'''
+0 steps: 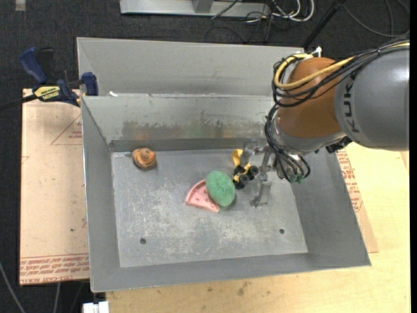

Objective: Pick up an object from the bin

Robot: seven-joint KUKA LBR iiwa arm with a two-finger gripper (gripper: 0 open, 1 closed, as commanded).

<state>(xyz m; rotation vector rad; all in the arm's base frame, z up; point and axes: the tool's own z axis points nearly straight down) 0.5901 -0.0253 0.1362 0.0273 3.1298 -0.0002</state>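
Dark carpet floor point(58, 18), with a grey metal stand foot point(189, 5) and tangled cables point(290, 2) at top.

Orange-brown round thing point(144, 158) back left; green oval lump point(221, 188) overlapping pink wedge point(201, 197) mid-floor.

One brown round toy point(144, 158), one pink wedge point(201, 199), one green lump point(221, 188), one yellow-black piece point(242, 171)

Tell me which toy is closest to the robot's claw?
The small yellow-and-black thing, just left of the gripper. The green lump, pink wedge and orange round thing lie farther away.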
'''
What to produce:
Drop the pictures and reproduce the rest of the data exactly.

Response to this exercise:
+0 steps: 

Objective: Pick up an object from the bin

Robot: seven-joint KUKA LBR iiwa arm with a two-finger gripper (gripper: 0 open, 1 closed, as commanded).

<state>(xyz m; rotation vector rad; all in the arm's base frame, z up; point and axes: the tool's own z axis points nearly straight down) 0.5901 -0.0253 0.1362 0.0273 3.1298 -0.0002</state>
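Dark carpet floor point(58, 18), with a grey metal stand foot point(189, 5) and tangled cables point(290, 2) at top.

Orange-brown round thing point(144, 158) back left; green oval lump point(221, 188) overlapping pink wedge point(201, 197) mid-floor.

One brown round toy point(144, 158), one pink wedge point(201, 199), one green lump point(221, 188), one yellow-black piece point(242, 171)

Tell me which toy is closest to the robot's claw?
The small yellow-and-black thing, just left of the gripper. The green lump, pink wedge and orange round thing lie farther away.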

This concludes the response to the exercise.